* [TASK STATEMENT]:
Return the listing below exactly, with the pictures dropped.

═══ INFORMATION SUPPLIED

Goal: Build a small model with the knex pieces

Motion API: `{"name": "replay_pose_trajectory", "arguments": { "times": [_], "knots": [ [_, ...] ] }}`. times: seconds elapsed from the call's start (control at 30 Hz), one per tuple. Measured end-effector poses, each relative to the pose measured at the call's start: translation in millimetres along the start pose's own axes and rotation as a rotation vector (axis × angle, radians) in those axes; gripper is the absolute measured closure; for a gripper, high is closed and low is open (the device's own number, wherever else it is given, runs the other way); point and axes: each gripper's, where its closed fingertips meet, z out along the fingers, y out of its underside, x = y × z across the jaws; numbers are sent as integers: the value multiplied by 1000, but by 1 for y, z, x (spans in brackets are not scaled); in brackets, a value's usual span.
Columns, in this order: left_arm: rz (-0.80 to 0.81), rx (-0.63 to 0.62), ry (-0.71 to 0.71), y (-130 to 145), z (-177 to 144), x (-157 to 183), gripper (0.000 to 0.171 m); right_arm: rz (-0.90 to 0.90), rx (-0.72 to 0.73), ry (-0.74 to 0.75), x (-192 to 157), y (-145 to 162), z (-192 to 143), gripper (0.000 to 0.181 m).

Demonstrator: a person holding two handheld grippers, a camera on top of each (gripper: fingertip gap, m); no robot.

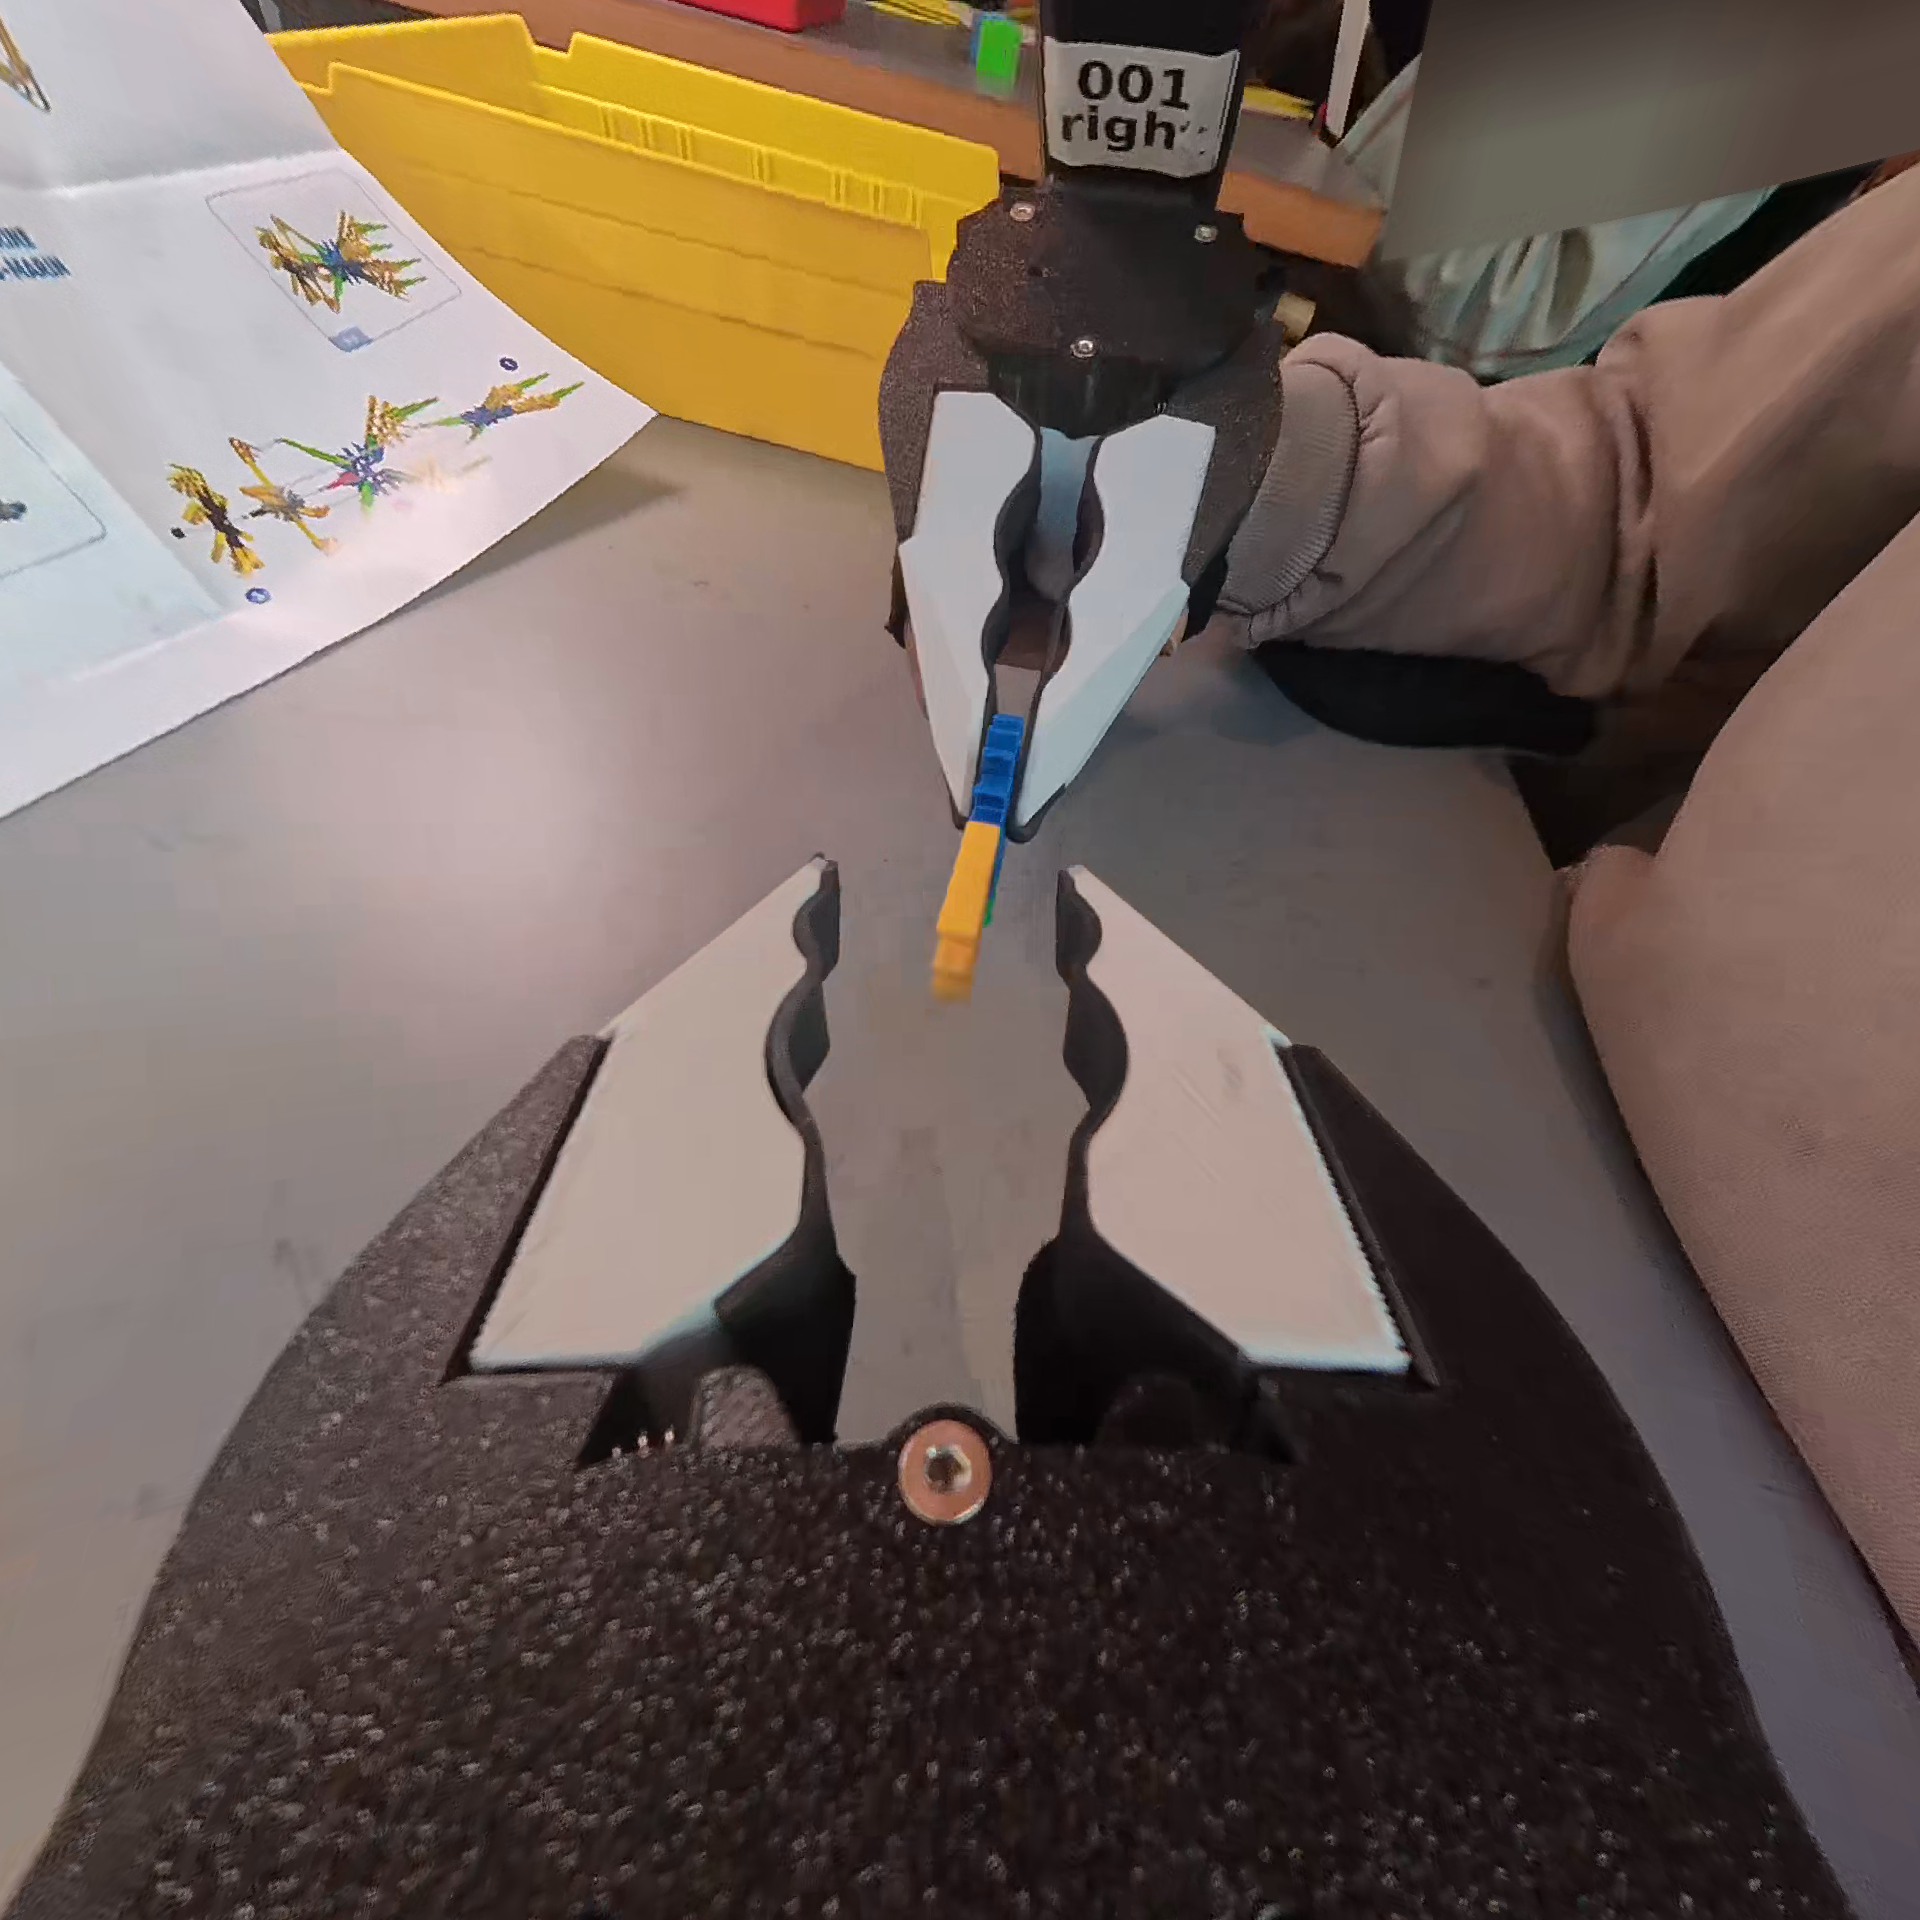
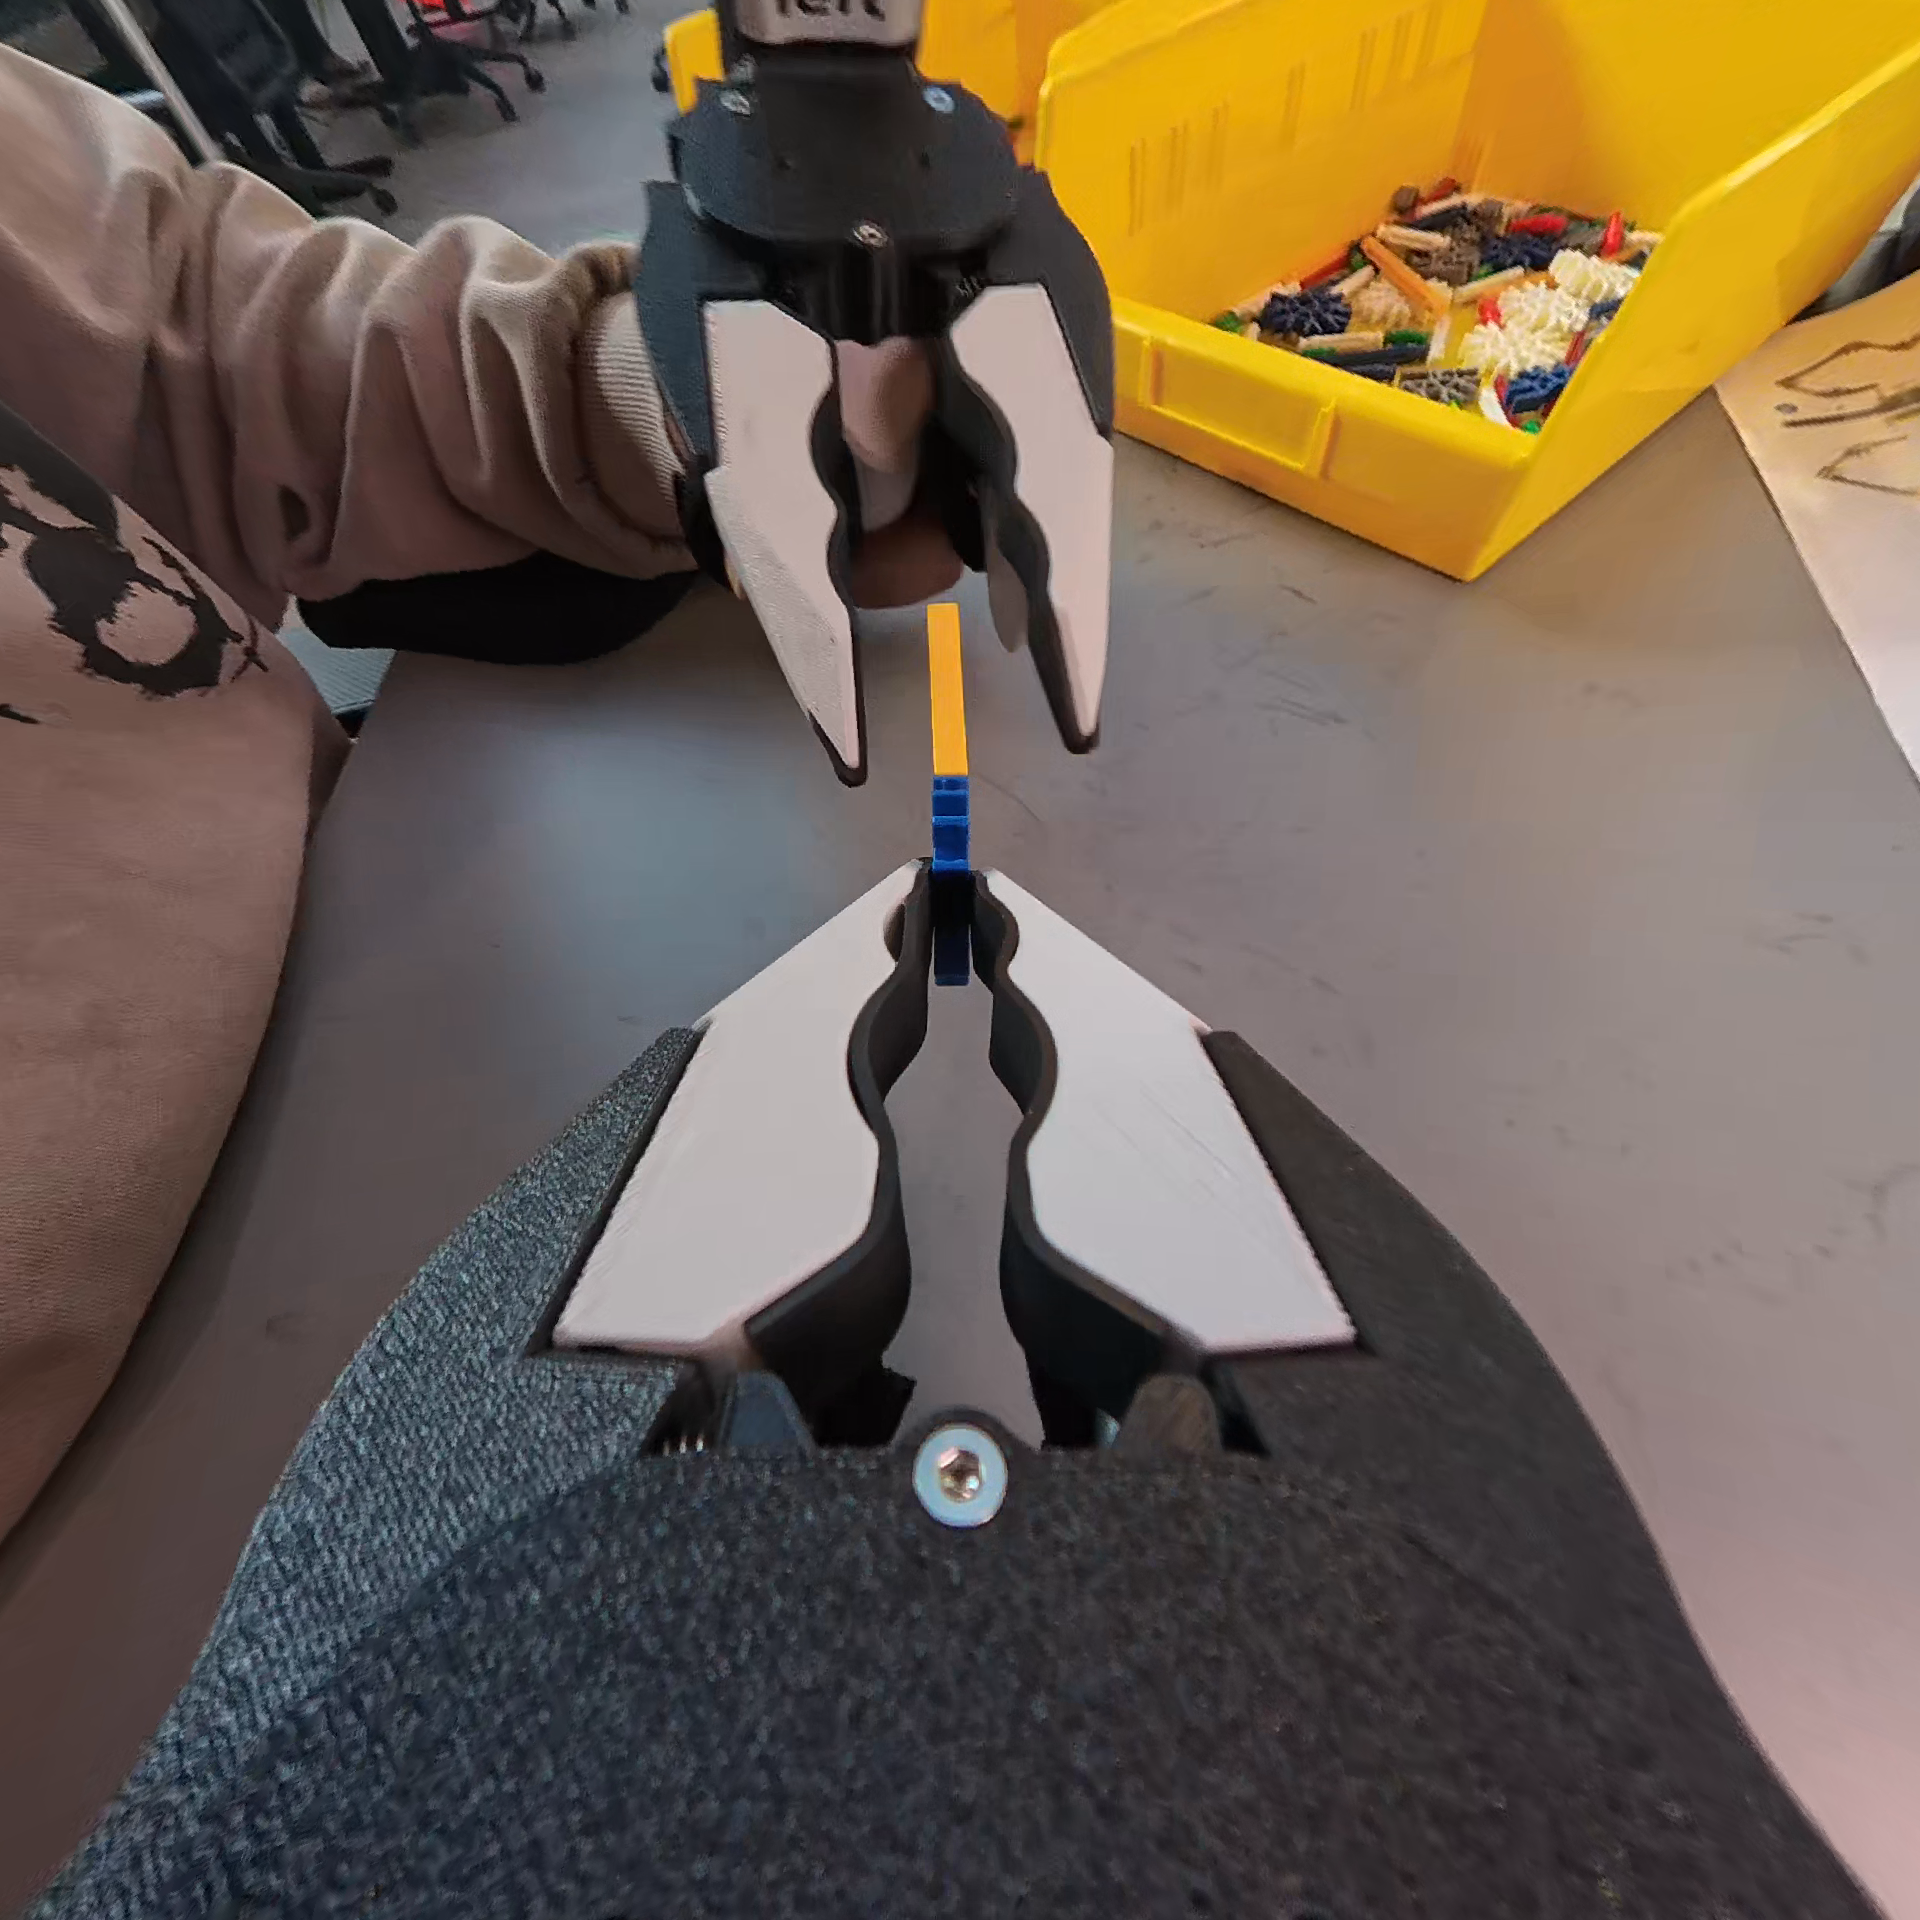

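The right gripper (image 2: 951,873) is clamped on a blue connector piece (image 2: 950,831) at its very fingertips, and a yellow rod (image 2: 947,691) plugged into that connector sticks straight out ahead of the tips toward the other tool. The left gripper (image 1: 945,868) faces it tip to tip with its jaws spread apart and nothing between them; seen from the left wrist view, the rod's free end sits just ahead of the gap, roughly on its centre line, not touching either finger. From the right wrist view the rod's far end reaches in between the left gripper's 2 spread fingers, but no contact shows. So the 2 joined pieces are carried by 1 tool alone above the grey table (image 2: 1455,935), and the other has not taken hold. Beyond the left gripper's right finger stands a yellow bin (image 2: 1299,436) of mixed construction pieces (image 2: 1455,301), well apart from both tools. Off to the left gripper's own left lies an illustrated instruction sheet (image 1: 260,416), with another yellow bin (image 1: 665,239) past it.
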Motion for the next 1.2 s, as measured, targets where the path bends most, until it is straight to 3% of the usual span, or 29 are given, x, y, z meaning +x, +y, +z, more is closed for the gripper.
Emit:
{"name": "replay_pose_trajectory", "arguments": {
  "times": [0.07,0.2,0.5,0.73,0.8,0.93,1.2],
  "knots": [
    [-25,8,44,1,1,5,134,-18,41,-37,-8,-8,-2,178],
    [-5,6,148,1,4,26,166,-34,55,-85,-18,-11,-1,177],
    [-41,94,244,-18,-6,41,165,14,173,-214,-33,-29,-13,177],
    [-58,80,212,-16,-5,35,166,-8,161,-161,-26,-28,-16,176],
    [-51,67,227,-14,-2,38,166,-34,137,-135,-27,-26,-10,166],
    [-38,57,253,-12,1,45,166,-73,90,-161,-37,-20,-3,175],
    [13,161,444,-30,-14,81,166,108,270,-503,-76,-44,-16,175]
  ]
}}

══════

* [COMPLETED TASK]:
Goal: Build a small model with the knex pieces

Motion API: `{"name": "replay_pose_trajectory", "arguments": { "times": [_], "knots": [ [_, ...] ] }}`. times: seconds elapsed from the call's start (control at 30 Hz), one per tuple. Measured end-effector poses, each relative to the pose measured at the call's start: translation in millimetres along the start pose's own axes and rotation as a rotation vector (axis × angle, radians) in those axes; gripper is the absolute measured closure; for a gripper, high is closed and low is open (the device's own number, wherever else it is given, runs the other way); point and axes: each gripper's, where its closed fingertips meet, z out along the fingers, y out of its underside, x = y × z across the jaws; numbers are sent as integers: the value multiplied by 1000, but by 1 for y, z, x (spans in brackets are not scaled); in brackets, a value's usual span.
Columns, in this order: left_arm: rz (-0.80 to 0.81), rx (-0.63 to 0.62), ry (-0.71 to 0.71), y (-130 to 145), z (-177 to 144), x (-157 to 183), gripper (0.000 to 0.171 m); right_arm: rz (-0.90 to 0.90), rx (-0.72 to 0.73), ry (-0.74 to 0.75), x (-192 to 157), y (-145 to 162), z (-192 to 143), gripper (0.000 to 0.181 m).

Demonstrator: a person holding two handheld grippers, a camera on top of each (gripper: fingertip gap, m); no robot.


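The right gripper (image 2: 951,873) is clamped on a blue connector piece (image 2: 950,831) at its very fingertips, and a yellow rod (image 2: 947,691) plugged into that connector sticks straight out ahead of the tips toward the other tool. The left gripper (image 1: 945,868) faces it tip to tip with its jaws spread apart and nothing between them; seen from the left wrist view, the rod's free end sits just ahead of the gap, roughly on its centre line, not touching either finger. From the right wrist view the rod's far end reaches in between the left gripper's 2 spread fingers, but no contact shows. So the 2 joined pieces are carried by 1 tool alone above the grey table (image 2: 1455,935), and the other has not taken hold. Beyond the left gripper's right finger stands a yellow bin (image 2: 1299,436) of mixed construction pieces (image 2: 1455,301), well apart from both tools. Off to the left gripper's own left lies an illustrated instruction sheet (image 1: 260,416), with another yellow bin (image 1: 665,239) past it.
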Motion for the next 1.2 s, as measured, targets where the path bends most, until it is straight to 3% of the usual span, or 29 are given, x, y, z meaning +x, +y, +z, more is closed for the gripper.
Emit:
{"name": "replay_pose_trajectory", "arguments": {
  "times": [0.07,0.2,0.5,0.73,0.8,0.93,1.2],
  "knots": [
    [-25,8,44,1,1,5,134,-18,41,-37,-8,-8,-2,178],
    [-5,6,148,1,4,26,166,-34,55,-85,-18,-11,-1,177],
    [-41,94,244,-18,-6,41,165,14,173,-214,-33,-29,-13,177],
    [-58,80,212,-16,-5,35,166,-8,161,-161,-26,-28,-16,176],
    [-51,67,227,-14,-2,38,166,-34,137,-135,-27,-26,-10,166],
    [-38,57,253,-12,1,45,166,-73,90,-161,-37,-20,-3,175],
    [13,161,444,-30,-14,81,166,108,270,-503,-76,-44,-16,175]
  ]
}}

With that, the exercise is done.